I finished reading Philip Pullman’s La Belle Sauvage last night, in which a benign witch called Tilda Vasara makes a timely appearance. She casts a spell of invisibility that cloaks two child protagonists, and the baby they’re protecting, meaning their pursuers can’t see them. Tilda only sticks around for four pages, but her presence influenced my dreaming.

Trapped in a tedious dream about filing and form filling, undoubtedly caused by sending off four queries to fussy literary agents that evening, I was thrilled to see the witch from His Dark Materials trilogy, Serafina Pekkala fly into view. She appeared as played by actress Eva Green in the film adaptation, which was a bonus, but stayed for only a moment, saying “It’ll soon be over,” before zooming off on her broomstick. I presume she was referring to querying, which I should finish tonight.

It was nice to see one of my fictional crushes, and it made me think about which other fictional female characters I fancy.

Lisbeth Salander, from the Millennium series by Stieg Larsson is a wildly unconventional anti-hero, a mix of vulnerability and sociopathy.

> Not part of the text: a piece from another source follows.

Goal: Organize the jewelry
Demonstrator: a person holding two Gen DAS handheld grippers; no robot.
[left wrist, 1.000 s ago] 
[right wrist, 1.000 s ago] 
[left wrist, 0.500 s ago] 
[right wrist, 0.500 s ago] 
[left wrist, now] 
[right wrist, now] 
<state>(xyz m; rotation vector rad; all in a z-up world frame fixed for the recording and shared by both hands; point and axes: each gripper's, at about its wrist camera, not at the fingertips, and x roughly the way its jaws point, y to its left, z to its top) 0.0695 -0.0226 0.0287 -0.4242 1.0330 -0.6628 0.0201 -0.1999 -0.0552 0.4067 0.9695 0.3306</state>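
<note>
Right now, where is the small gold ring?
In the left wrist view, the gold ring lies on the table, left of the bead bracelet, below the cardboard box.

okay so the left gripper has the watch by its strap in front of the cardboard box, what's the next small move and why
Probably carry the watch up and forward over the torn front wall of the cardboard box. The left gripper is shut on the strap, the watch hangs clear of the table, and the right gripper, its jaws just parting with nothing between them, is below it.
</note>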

Not an easy person to be around, she might well scare the living daylights out of me!

Lastly and less frighteningly, is Bathsheba Everdene from Thomas Hardy’s Far From The Madding Crowd.

She’s passionate and spirited and beguiling. Her determined independence is attractive—not just to me—I’ve known several recently-divorced women who chose her as a role model.

As for my man crush, it’d be Aragorn, from The Lord Of The Rings, as played by Viggo Mortensen in the films. He’d better be gentle with me!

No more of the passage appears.